В дом вошел Деифоб, брат мужа, суровый воин, пропахший кровью и потом. Он смотрел на нее как-то странно, с затаенной усмешкой. Она часто ловила на себе его короткие липкие взгляды, но дальше взглядов дело никогда не шло. Он не посмел бы всерьез позариться на женщину из царской семьи.
— Деифоб, — мертвенным голосом произнесла Хеленэ.
— Иди сюда! — он по-хозяйски вошел и поманил ее вглубь дома. Она равнодушно встала и пошла за ним. Мало ли что ему нужно.
— Ты теперь моя жена, — огорошил ее Деифоб. — Отец распределил всех вдов между оставшимися братьями. Ты переезжаешь ко мне.
— Что? — она посмотрела на него так, словно видела впервые. — Зачем? Не хочу я!
— Да кого волнует, чего ты хочешь, баба, — непонимающе посмотрел на нее Деифоб и грубо притянул к себе. — У нас обычаи такие. Вдова за брата мужа выходит. Ты теперь жена мне.

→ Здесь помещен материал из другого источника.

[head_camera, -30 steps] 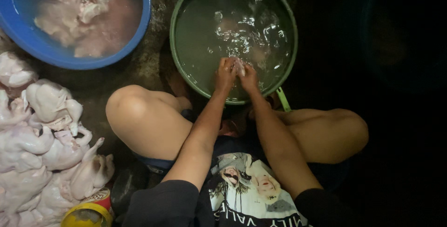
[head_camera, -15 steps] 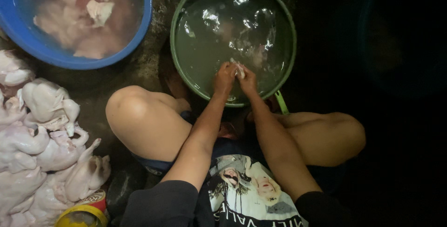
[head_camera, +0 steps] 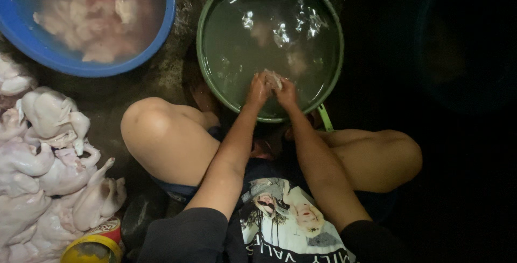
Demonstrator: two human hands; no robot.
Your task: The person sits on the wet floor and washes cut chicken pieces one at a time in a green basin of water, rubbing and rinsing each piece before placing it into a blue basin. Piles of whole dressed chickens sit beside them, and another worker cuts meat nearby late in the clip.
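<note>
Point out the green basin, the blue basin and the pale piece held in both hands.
green basin [head_camera: 200, 53], head view, left rim.
blue basin [head_camera: 167, 23], head view, right rim.
pale piece [head_camera: 272, 77], head view, its exposed top between the hands.

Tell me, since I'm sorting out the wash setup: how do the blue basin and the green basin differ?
The blue basin holds reddish water packed with pale meat; the green basin holds clearer water with few pieces. Both hands work at the green basin, none at the blue. Both are round and on the ground.

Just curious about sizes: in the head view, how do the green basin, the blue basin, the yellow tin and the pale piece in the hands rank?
1. Round green plastic basin; the blue plastic basin is cropped, so unsure.
2. Yellow round tin.
3. Pale meat piece.
</note>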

— Нет! — замотала головой Хеленэ, из глаз которой покатились крупные горошины слез. — Не надо! Пожалуйста! Не рушь мое вдовство! Дай хоть мужа положенный срок оплакать…
Деифоб даже слушать не стал и с глумливой улыбкой толкнул ее на ложе, а она покорно затихла. Ей не справиться с сильным воином, но кричать она не станет. Она не допустит урона своей чести. Нельзя, чтобы рабыни смеялись у нее за спиной и разносили сплетни по городу. Придется вспомнить те времена, когда она жила в Спарте, и потерпеть. Ей ведь не впервой. Все равно это скоро закончится. Хеленэ бездумно смотрела в потолок, почти не ощущая на себе веса сопящего тела. Сейчас она даже плакать не могла. Ее душа умерла навсегда.
* * *
Бои который день шли в самом городе. Троянцы то отбрасывали ахейцев, то ахейцы доходили почти до царского дворца. Узкие улочки — превосходное место для боя, где десяток человек может задержать сотню. Но вот сегодня все пошло скверно. Хеленэ слышит звон мечей и крики раненых, даже не выходя из дома. А раз так, то совсем скоро враг подойдет к царскому дворцу и храмам. И к ее дому, который стоит совсем рядом с ними. Она улыбнулась и достала из складок пеплоса небольшой, богато украшенный нож, острый, словно бритва. ОН подарил ей его. И Хеленэ знает, как поступить. Она не отдаст себя на поругание. Она и так словно коркой грязи покрылась, которую не отмыть вовек. Звон оружия и крики слышатся все ближе, а Хеленэ сидит и улыбается бездумно, пока бросившие свой труд рабыни забились по углам и скулят от ужаса. Им не впервой попадать в плен. Они слишком хорошо знают, что это такое. Потому и боятся.